Units of Brookfield Infrastructure Partners (NYSE: BIP) were recently down a little more than 20% from their 52-week high, while shares of its corporate twin, Brookfield Infrastructure Corporation (NYSE: BIPC), had fallen almost 20%. As a result of those declines, the partnership units yielded nearly 6%, while the corporation's dividend yield was around 4.8%. Either one looks like a great opportunity right now, though investors should note that the higher-yielding partnership sends a Schedule K-1 Federal Tax Form each year, which can complicate your tax filing.

The economically equivalent entities expect to grow their funds from operations (FFO) at a more than 10% annual rate in the coming years. Brookfield Infrastructure sees a combination of inflation-driven rate increases, volume growth, expansion projects, and acquisitions powering robust growth. The company already has a large backlog of commercially secured growth projects underway, led by its investments in semiconductor manufacturing and data center development projects.

These growth drivers should enable the global infrastructure platform to grow its dividend rate by 5% to 9% per year. Brookfield has increased its payout every year since its formation in 2008, growing its payout at a 9% annual rate over the past 16 years.

Prologis

Shares of Prologis (NYSE: PLD) were recently down over 22%. That slump has driven up the industrial REIT's dividend yield to 3.9%.

Prologis has been growing its high-yielding payout at an above-average rate. Over the last five years, it has delivered 13% compound annual dividend growth, which is much faster than the S&P 500's 5% and the 6% REIT sector average.
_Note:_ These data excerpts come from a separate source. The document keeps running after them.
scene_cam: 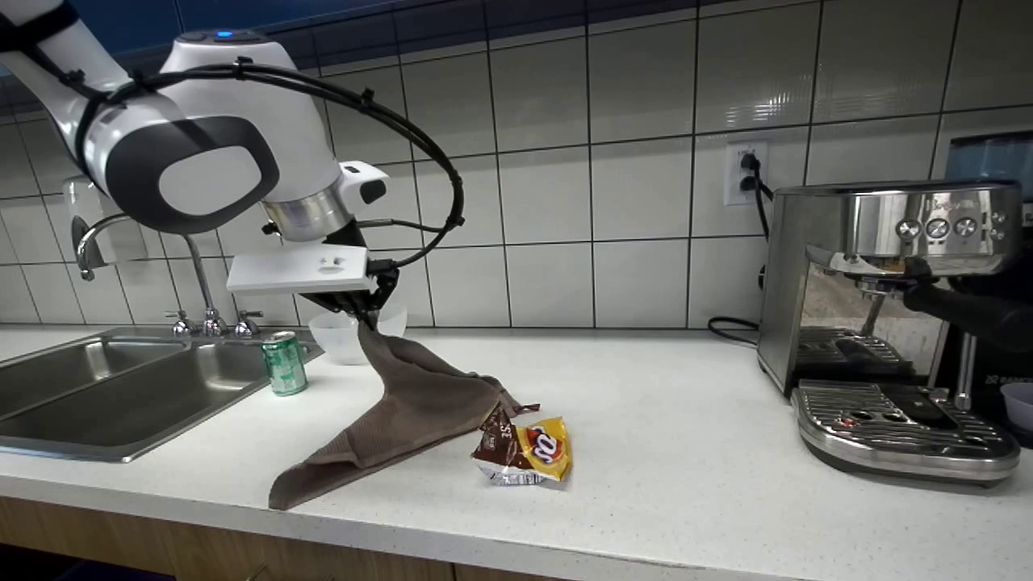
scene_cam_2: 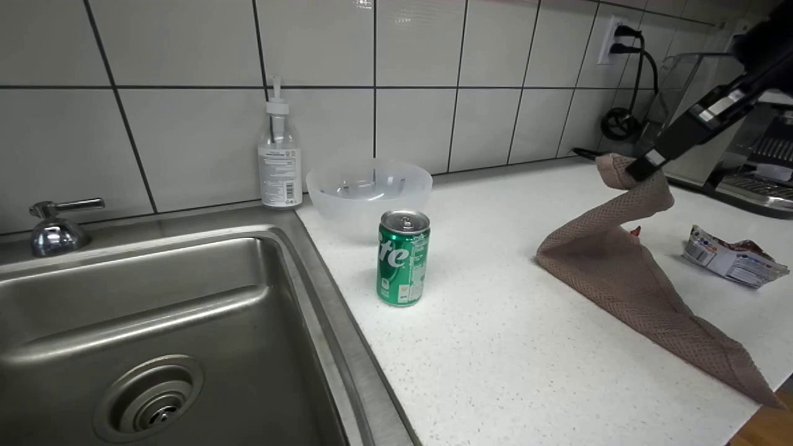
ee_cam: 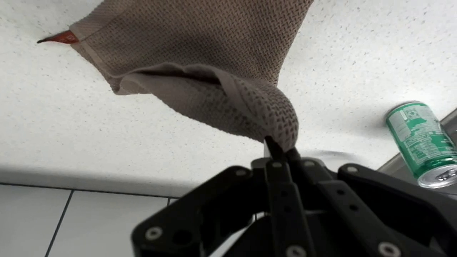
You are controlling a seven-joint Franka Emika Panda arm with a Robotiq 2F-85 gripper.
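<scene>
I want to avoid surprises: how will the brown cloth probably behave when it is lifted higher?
The brown cloth is likely floppy: it droops in folds from the claw. It is probably light, as its woven fabric looks thin. It may drag, since part of it lies on the counter.

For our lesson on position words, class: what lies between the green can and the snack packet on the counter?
In both exterior views, the brown cloth lies between them, part of it held up in the end effector.

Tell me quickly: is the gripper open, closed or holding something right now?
Gripper: closed, holding the cloth by a raised part.
</scene>
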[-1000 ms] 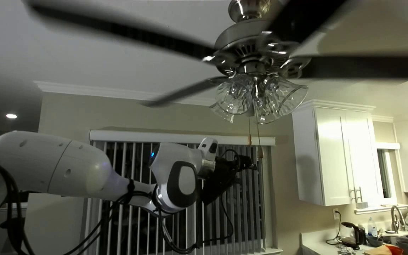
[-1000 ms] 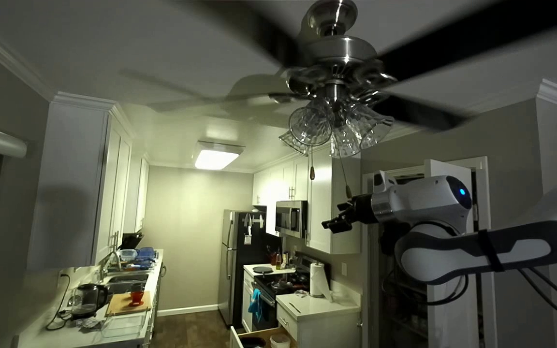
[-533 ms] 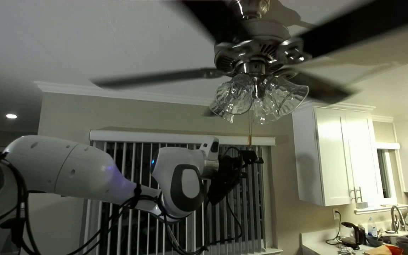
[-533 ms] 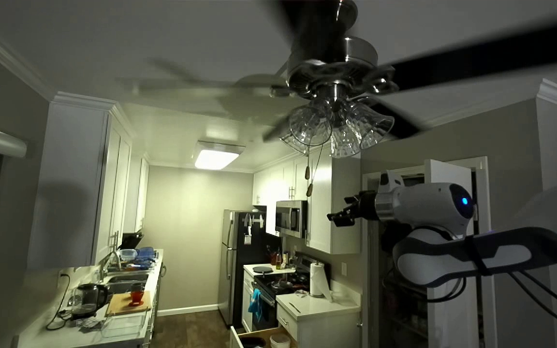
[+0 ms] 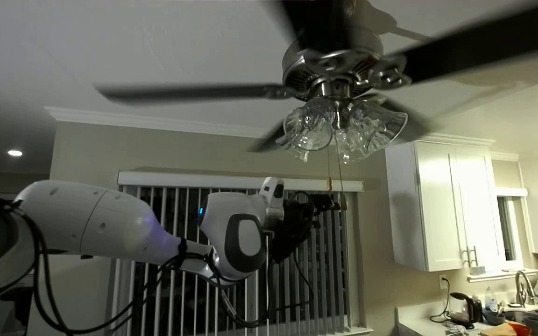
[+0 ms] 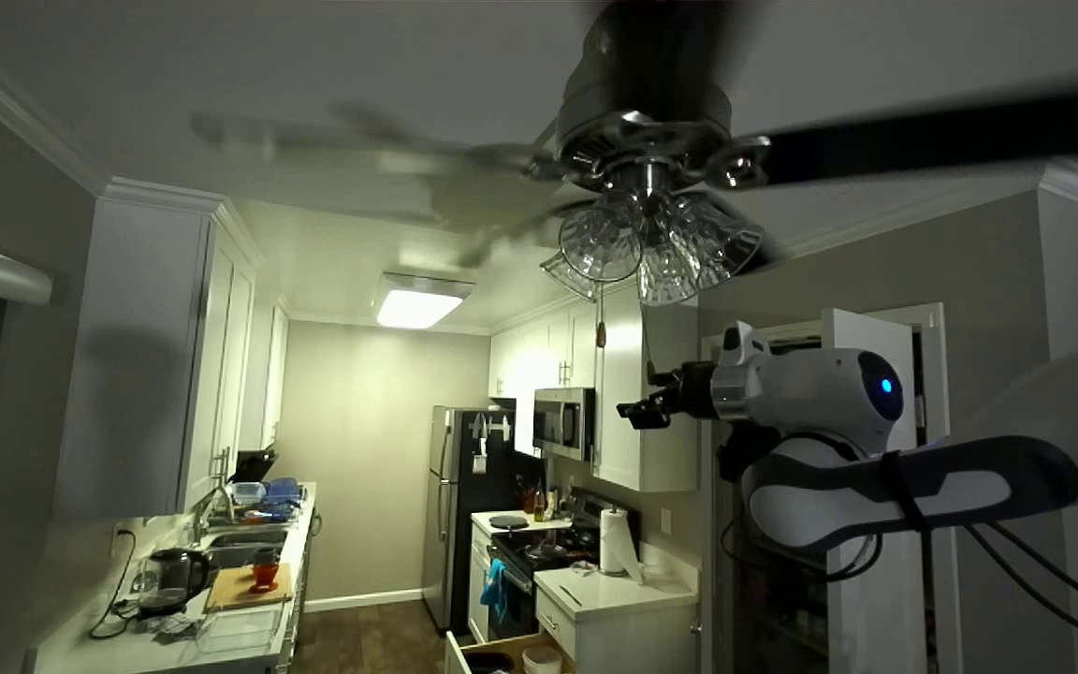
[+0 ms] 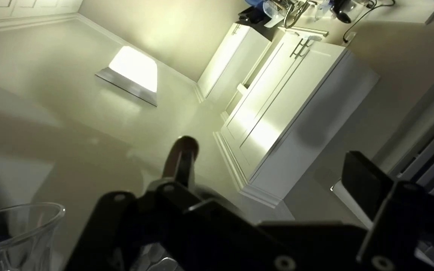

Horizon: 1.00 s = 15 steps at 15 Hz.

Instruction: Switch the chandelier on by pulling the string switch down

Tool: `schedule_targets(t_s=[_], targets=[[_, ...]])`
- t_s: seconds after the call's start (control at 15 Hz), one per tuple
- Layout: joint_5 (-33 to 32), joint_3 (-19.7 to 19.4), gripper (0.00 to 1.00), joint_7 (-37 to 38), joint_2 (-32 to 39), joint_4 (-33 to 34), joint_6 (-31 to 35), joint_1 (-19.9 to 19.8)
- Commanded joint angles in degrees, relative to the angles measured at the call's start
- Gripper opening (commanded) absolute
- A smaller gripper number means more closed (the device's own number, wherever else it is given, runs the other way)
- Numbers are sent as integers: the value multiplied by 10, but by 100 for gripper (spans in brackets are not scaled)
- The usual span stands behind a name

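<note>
The chandelier is a ceiling fan with unlit clear glass shades, also in an exterior view. Two pull strings hang below it. One ends in a tan knob, which also shows in an exterior view. The other ends in a brown knob; in the wrist view a brown knob lies beside and partly behind the left finger, not between the fingers. Whether they touch is unclear. My gripper is open and empty, below the shades in both exterior views.
Blurred fan blades turn above the arm. A glass shade is close at the lower left of the wrist view. White cabinets and window blinds stand beyond. A kitchen ceiling light is lit.
My gripper has risen over the last second and shifted slightly in both exterior views. The brown knob's string swung away half a second ago and is now back at the gripper. The blades have turned.
</note>
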Motion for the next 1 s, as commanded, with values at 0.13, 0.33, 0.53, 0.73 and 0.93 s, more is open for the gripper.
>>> schedule_targets(t_s=[0.13,0.33,0.53,0.73,0.93], targets=[[25,58,100,3,3,36,20,-71],[28,86,100,3,5,48,25,-102],[34,111,100,5,5,56,28,-127],[39,132,72,4,0,57,33,-153],[45,149,56,3,-3,59,42,-174]])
The leading global warehouse operator is in an excellent position to continue growing its dividend. Because there's currently a wide gap between the rental rates on its existing leases and market rents, the company expects to sign leases at higher rates as legacy contracts expire, which should drive steady rent growth for the next few years. It also has a vast land bank to support the growing demand for warehouse space. It's also using some of its land to develop data centers. Prologis has one of the strongest balance sheets in the sector, which will allow it to fund development projects and make acquisitions as compelling opportunities arise.